Men Explain Lolita To Me, by Rebecca Solnit for Lithub, December 2015


When I wrote the essay that provoked such splenetic responses, I was trying to articulate that there is a canonical body of literature in which women’s stories are taken away from them, in which all we get are men’s stories. And that these are sometimes not only books that don’t describe the world from a woman’s point of view, but inculcate denigration and degradation of women as cool things to do.

80 Books No Woman Should Read, by Rebecca Solnit for LitHub, November 2015

So after reading that I had to read this.

No One Is Making Decisions For Me, by Melissa Gira Grant for Buzzfeed, March 2015

Heather Saul was an escort who was attacked by her client, a serial killer of sex workers, and she killed him in self-defense and miraculously, the police believed her story and she has been actually celebrated for doing what she did, an act which saved many more sex workers from also being killed.

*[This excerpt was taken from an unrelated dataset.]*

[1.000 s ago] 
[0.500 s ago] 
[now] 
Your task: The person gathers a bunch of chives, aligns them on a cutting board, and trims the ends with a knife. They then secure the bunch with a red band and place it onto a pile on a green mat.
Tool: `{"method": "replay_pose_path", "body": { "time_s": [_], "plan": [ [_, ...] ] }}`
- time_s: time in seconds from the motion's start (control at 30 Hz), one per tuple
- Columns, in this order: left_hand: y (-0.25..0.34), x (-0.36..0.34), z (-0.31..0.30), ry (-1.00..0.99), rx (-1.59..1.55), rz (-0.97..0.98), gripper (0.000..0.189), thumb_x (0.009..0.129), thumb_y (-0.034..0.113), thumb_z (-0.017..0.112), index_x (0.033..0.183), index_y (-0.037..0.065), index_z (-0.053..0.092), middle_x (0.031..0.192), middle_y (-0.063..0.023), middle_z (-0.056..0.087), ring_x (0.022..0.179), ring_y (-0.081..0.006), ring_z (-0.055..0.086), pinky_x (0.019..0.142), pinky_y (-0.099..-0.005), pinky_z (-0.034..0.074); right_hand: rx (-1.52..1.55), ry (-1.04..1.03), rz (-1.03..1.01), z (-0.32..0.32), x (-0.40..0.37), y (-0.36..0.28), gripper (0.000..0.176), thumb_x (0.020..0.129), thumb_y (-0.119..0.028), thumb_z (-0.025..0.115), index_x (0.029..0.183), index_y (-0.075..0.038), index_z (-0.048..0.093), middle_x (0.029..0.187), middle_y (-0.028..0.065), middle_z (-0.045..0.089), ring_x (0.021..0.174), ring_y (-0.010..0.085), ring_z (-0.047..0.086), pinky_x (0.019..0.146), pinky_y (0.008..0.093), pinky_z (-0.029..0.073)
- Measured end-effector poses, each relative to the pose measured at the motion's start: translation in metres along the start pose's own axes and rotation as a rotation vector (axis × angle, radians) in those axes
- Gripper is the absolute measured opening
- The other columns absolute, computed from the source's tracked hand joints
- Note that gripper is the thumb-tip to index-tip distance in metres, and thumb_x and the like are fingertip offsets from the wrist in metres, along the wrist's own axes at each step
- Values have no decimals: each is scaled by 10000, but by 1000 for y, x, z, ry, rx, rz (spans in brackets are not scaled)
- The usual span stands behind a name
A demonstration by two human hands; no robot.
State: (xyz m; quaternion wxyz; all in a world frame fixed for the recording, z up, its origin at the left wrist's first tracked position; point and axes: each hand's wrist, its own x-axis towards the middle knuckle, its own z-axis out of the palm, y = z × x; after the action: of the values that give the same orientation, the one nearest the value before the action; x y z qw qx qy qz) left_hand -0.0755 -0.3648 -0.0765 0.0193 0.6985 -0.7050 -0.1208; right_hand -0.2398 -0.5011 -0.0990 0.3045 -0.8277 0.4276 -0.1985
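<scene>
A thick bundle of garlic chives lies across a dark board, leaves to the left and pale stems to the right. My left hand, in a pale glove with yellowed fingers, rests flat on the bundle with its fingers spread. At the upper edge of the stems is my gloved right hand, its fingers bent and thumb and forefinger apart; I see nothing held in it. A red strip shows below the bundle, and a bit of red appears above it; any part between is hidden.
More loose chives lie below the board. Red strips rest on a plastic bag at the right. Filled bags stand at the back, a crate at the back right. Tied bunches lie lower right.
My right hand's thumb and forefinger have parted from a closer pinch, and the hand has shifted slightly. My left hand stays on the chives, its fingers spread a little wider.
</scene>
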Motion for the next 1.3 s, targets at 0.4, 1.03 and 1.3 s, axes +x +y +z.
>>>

But the aftermath has been very weird for her. Also she has a dog named Fancy and so do I, so.

The Reckoning, by Pamela Colloff for Texas Monthly, March 2016

Did you read 96 Minutes? I feel like I shared it here a while ago, it was the oral history of the 1966 University of Texas Tower shooting. This is the story of Claire Wilson, the 18-year-old pregnant woman who was shot — it killed her baby, and her boyfriend was killed too. This is the story of what happened to Claire after that day.

How Jennifer Garner Went Full “Minivan Majority,” by Anne Helen Peterson for Buzzfeed, March 2016

I’ve never really thought about Jennifer Garner for more than about four minutes, although I thought she was neat in Juno. So I read this and now I have thought about her for more minutes than before.

On Spinsters, by Briallen Hopper for the Los Angeles Review of Books, July 2015

This is mostly not about being queer but there’s a lot of queer stuff in here and well it’s a good read.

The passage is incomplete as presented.